Distributed Results (4 nodes with 2 GPUs each)

Overall, Bodo demonstrates a roughly 3× improvement over the Dask-CuDF baseline, with individual query speedups ranging from 1.6× to 5.8×. The largest gains were observed for Q9 (5.8×), Q5 (4.9×), and Q18 (4.9×), while the smallest gains were seen for Q7 (1.6×), Q14 (1.9×), and Q11 (2.0×). In general, queries with larger joins and aggregations saw the highest speedups. Both joins and aggregations require workers to exchange data in an all-to-all pattern so that rows with matching keys are colocated in the same partition, making shuffle performance a critical factor.

Dask’s shuffle is a bottleneck due to their task based architecture, which prevents workers from communicating with each other directly without expensive workarounds. In Dask’s P2P shuffle, each worker transfers their data to host, and sends chunks of data over the network to all other workers. Workers then receive new chunks over the network and write them to disk, before reading chunks from disk and transferring them back to device to resume the computation. Transferring data between host<-> device in addition to disk IO adds significant overhead.

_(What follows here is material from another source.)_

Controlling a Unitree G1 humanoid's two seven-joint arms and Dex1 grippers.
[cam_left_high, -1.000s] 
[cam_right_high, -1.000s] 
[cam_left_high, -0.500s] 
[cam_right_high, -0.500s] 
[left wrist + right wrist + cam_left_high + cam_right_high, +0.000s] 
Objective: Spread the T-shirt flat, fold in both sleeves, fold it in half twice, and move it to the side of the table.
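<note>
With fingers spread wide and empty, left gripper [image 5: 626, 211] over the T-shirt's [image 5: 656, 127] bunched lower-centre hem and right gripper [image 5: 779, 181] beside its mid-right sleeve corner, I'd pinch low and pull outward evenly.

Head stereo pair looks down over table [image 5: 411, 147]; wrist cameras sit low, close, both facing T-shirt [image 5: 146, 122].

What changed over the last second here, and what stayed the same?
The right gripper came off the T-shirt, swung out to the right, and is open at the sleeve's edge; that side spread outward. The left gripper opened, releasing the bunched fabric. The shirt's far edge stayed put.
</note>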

Bodo’s SPMD execution model, on the other hand, is a better fit for the all-to-all pattern as communication is embedded directly in collective execution. Shuffles are implemented with asynchronous point-to-point MPI communication and can leverage GPUDirect technologies for zero-copy GPU-to-GPU transfers. Bodo also streams batches of data through pipelines of operators, reducing the need to materialize large intermediate results between stages while requiring fewer synchronization points.

I/O was another contributor to runtime and is often a dominant factor in real-world analytical workloads, particularly when datasets are fragmented across many small files. Our SF1000 dataset consisted of more than 13,000 parquet files, with most files smaller than 50 MB. Although both Bodo and Dask-CuDF rely on the same libcudf kernels for parquet decoding and filtering, Bodo issues fewer metadata requests to cloud object stores such as S3 by using metadata sampling techniques rather than scanning metadata for every file individually.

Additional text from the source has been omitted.